Miss Millet went back into the classroom and stopped to speak to several children on her way to her desk, where she opened a drawer and removed a folder. Returning to the doorway, she passed the folder, open to the white construction paper that lay inside, into India’s hands.
“I told the children to draw a picture of themselves,” Miss Millet explained.
“And this is how Corri sees herself?” India’s heart nearly broke at the image, the small drawing of the child, all drawn in grays and blacks, at the very center of the paper.
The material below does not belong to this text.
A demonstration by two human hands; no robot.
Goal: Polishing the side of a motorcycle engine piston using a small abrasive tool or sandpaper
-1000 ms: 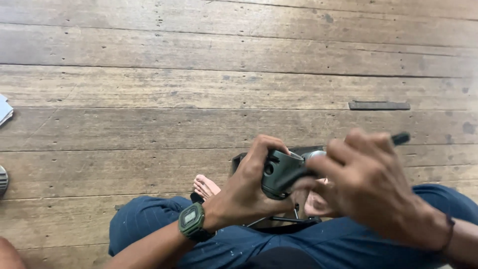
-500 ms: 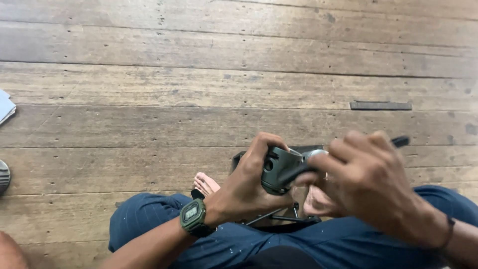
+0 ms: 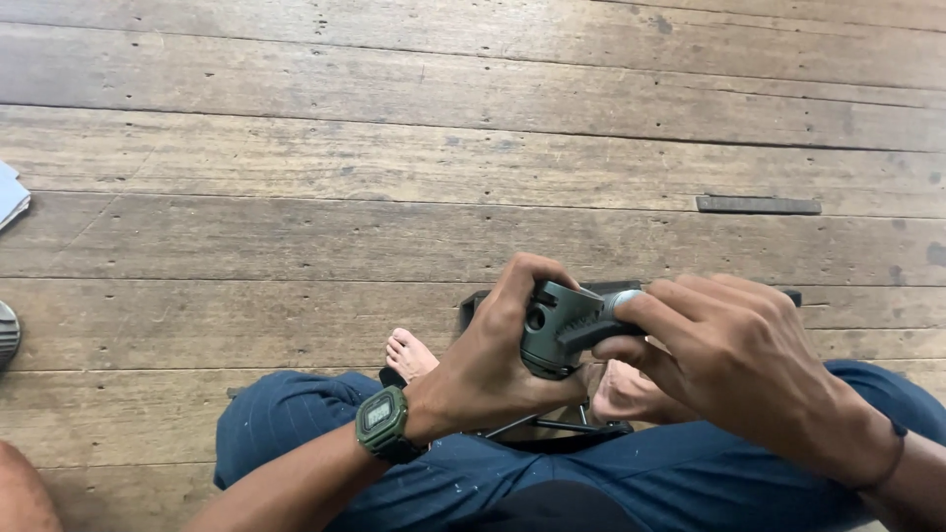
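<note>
The left hand (image 3: 493, 365) wraps the dark green power tool (image 3: 557, 330) held above the lap, near centre; the right hand (image 3: 729, 369) pinches its front fitting; it looks rigid, fairly heavy, best gripped round the body.

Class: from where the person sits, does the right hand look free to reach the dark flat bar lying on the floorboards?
Probably not at once: the right hand grips the grey-green tool, while the dark bar lies apart, beyond it on bare floorboards; nothing blocks the path.
</note>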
She had drawn nothing else.
“Here are some of the other children’s drawings.” Miss Millet opened a second folder and extracted several sheets of paper. Wordlessly, India looked through them. Whereas Corri’s drawing held a single figure done in somber tones, the other children had drawn whole families and had dressed them in bright colors. Some had dogs or cats. Many had siblings. All had at least one parent depicted. All but Corri.
“I see,” India said softly.
“I will tell you she’s been different the past two days since you’ve been here.”
“How so?”
“She’s played more with the other children at recess. She’s clearly more focused—just watch her for a minute.” Miss Millet gestured with her head for India to observe the child, who was working diligently at her desk in the front of the third row. “I put her up front so that I could keep an eye on her. I have to reel her back so frequently. But this week she’s been fine. She made a big announcement this morning, by the way. I wanted to mention it to you because I think it is very significant.”